### Stored entries
○ ○ ○ ○ ○ ○ ○

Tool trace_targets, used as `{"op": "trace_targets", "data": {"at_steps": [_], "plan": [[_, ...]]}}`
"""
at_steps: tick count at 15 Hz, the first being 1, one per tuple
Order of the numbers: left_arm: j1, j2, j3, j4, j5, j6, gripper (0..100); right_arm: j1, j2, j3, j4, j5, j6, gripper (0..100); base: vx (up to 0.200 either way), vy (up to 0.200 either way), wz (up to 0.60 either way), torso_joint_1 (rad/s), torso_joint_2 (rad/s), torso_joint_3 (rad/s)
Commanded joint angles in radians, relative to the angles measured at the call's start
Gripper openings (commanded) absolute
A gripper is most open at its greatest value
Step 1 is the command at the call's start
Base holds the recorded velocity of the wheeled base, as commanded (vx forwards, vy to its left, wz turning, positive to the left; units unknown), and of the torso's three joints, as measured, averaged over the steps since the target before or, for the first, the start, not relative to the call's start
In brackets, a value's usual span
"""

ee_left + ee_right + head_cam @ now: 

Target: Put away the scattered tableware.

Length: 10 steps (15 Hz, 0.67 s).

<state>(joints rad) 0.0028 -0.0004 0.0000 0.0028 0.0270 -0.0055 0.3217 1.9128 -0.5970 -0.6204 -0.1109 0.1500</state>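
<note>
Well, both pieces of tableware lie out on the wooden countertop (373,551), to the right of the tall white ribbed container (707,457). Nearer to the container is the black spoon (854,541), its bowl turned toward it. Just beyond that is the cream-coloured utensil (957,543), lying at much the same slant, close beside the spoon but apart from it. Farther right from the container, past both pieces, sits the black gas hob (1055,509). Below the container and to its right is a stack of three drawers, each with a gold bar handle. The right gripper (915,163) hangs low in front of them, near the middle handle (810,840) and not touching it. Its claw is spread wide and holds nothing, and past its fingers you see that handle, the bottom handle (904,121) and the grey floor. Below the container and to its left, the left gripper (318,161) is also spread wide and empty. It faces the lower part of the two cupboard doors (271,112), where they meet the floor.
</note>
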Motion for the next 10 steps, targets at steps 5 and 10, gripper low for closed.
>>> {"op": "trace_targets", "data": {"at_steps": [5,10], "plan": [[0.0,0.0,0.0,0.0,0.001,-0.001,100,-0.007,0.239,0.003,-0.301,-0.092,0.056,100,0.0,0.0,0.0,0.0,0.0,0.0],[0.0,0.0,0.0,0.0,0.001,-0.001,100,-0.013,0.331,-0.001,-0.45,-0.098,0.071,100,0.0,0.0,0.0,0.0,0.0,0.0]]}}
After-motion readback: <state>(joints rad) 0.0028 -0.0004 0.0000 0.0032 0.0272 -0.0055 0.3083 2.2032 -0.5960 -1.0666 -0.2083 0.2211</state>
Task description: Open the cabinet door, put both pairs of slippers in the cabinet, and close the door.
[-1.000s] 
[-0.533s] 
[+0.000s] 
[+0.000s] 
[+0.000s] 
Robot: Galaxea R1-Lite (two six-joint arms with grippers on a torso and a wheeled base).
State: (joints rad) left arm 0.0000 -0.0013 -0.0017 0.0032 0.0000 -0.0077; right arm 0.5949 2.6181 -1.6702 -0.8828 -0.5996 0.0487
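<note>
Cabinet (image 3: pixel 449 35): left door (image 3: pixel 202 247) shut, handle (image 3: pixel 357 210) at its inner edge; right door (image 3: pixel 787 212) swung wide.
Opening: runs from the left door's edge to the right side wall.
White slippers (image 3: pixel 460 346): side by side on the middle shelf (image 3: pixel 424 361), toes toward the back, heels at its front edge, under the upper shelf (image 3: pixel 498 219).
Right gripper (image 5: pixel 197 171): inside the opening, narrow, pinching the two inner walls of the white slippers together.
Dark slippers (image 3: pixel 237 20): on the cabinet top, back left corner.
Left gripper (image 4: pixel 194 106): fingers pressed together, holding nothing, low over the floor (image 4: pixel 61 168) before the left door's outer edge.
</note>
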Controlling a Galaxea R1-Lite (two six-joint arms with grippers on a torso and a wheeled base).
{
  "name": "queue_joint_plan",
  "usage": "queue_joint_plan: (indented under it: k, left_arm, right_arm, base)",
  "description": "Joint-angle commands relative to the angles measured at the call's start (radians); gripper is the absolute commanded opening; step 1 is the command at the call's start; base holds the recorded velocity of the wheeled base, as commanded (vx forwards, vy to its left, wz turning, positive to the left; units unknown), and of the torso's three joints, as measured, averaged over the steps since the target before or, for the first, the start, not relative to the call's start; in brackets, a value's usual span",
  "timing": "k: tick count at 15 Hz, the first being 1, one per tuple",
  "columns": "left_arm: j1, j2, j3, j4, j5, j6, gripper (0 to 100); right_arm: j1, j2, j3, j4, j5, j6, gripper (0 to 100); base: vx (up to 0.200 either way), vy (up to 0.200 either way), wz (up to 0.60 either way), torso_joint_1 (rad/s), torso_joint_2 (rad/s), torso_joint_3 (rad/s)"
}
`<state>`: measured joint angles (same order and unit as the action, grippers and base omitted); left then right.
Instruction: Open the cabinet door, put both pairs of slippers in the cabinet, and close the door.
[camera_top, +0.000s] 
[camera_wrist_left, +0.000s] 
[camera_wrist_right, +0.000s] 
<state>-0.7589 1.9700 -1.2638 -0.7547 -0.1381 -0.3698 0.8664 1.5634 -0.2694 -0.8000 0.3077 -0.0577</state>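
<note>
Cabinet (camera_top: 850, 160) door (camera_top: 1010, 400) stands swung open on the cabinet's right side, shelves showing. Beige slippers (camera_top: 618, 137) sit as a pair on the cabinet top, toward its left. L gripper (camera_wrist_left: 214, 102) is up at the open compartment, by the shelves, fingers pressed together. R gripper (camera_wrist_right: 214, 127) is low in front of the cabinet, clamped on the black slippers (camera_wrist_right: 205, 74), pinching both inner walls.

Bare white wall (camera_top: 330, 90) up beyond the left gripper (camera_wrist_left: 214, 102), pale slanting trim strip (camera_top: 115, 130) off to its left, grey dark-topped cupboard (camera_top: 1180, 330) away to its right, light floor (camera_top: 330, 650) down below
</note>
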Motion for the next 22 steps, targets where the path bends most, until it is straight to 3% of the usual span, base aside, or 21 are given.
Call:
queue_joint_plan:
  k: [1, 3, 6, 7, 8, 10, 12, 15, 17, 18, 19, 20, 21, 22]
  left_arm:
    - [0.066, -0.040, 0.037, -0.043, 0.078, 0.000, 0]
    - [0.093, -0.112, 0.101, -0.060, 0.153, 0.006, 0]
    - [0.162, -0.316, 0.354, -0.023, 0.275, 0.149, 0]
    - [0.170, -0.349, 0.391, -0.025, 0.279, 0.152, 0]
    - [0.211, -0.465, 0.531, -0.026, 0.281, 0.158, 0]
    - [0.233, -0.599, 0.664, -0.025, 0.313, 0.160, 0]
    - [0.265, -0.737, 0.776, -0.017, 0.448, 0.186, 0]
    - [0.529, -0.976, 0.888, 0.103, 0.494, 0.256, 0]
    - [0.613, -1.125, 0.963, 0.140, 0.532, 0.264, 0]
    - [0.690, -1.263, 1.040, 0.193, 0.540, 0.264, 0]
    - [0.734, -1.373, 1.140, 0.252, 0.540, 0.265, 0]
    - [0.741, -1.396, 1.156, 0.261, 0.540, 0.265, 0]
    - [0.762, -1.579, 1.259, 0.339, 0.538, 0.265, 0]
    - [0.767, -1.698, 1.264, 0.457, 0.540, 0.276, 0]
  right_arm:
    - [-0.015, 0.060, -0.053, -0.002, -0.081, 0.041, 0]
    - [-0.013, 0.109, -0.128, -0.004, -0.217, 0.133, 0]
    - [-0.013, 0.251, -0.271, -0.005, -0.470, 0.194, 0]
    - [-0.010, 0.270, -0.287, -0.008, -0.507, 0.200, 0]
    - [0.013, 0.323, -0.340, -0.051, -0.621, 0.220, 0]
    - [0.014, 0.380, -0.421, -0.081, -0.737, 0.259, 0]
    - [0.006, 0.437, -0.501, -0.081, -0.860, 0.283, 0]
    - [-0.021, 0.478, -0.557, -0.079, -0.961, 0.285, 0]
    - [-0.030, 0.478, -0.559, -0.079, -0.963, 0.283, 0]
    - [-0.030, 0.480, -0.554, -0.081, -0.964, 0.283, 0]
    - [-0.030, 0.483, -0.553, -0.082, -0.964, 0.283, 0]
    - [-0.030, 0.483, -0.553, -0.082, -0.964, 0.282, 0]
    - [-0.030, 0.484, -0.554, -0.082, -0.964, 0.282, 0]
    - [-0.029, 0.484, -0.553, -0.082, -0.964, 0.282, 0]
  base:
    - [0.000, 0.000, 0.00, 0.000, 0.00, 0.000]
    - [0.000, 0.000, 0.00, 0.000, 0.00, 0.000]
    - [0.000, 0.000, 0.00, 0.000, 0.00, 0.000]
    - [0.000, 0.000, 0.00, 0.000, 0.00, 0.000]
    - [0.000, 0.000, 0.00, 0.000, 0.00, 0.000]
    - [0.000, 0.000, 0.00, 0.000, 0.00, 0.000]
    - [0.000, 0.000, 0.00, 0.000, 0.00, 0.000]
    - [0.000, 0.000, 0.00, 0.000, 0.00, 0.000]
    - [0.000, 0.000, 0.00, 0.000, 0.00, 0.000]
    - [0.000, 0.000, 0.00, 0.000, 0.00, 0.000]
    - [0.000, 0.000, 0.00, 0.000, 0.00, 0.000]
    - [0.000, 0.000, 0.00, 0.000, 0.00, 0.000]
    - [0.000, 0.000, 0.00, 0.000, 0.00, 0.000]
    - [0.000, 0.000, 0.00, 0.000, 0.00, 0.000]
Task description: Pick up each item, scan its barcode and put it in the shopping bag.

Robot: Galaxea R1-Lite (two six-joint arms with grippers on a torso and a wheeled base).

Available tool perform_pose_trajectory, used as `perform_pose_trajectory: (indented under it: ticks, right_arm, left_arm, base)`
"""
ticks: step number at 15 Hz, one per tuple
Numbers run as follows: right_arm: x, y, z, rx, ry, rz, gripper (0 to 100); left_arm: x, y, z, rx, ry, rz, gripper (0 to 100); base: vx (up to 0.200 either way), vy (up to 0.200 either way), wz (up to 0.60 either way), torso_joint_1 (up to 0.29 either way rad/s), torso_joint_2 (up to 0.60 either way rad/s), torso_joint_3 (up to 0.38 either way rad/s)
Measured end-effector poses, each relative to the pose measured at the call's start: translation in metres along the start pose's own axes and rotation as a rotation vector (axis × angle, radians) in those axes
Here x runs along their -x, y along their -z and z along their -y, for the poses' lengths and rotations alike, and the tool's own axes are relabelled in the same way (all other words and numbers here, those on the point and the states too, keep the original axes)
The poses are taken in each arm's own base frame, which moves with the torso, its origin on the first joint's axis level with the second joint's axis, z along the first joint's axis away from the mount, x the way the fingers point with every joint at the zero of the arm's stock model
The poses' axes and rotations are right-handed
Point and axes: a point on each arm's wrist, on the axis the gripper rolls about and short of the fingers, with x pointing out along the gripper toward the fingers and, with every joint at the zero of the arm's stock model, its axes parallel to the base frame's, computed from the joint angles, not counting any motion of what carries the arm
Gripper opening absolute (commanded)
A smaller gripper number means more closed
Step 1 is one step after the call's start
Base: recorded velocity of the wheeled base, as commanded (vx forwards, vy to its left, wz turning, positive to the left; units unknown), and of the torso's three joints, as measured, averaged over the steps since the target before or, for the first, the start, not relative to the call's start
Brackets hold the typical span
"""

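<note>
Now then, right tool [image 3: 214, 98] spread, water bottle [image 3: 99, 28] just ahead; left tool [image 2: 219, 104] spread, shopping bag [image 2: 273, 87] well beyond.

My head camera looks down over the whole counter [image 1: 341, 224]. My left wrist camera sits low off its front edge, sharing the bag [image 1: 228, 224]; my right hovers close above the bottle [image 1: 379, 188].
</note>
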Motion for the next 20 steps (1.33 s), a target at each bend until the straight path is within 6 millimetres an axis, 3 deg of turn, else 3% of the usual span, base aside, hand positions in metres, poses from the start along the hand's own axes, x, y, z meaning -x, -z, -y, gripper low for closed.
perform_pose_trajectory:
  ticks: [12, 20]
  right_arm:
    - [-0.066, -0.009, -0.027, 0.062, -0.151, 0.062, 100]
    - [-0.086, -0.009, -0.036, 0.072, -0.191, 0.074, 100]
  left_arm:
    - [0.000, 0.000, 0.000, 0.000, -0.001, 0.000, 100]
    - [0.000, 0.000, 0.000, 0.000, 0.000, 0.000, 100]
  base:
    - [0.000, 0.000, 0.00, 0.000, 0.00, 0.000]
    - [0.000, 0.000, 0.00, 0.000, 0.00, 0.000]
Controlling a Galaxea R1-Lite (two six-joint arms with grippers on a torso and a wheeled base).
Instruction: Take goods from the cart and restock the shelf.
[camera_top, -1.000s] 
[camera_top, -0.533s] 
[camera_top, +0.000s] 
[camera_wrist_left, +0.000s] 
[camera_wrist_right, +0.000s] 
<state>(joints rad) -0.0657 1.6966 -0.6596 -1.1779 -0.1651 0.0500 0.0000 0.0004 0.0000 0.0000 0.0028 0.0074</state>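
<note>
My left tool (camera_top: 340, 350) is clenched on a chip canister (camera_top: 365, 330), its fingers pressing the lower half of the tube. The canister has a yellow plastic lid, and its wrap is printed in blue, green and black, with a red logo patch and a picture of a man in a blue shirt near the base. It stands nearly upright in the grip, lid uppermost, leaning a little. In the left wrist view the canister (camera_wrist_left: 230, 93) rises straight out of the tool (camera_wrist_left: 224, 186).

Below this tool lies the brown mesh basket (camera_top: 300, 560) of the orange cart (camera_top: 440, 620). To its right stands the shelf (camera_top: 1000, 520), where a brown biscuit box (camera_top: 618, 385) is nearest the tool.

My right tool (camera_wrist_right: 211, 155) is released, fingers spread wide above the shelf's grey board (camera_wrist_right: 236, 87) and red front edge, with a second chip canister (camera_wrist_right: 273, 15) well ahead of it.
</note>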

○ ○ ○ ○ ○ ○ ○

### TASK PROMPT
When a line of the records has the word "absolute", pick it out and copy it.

### THE COMPLETED TASK
Gripper openings (commanded) absolute
  "description": "Joint-angle commands relative to the angles measured at the call's start (radians); gripper is the absolute commanded opening; step 1 is the command at the call's start; base holds the recorded velocity of the wheeled base, as commanded (vx forwards, vy to its left, wz turning, positive to the left; units unknown), and of the torso's three joints, as measured, averaged over the steps since the target before or, for the first, the start, not relative to the call's start; in brackets, a value's usual span",
Gripper opening absolute (commanded)

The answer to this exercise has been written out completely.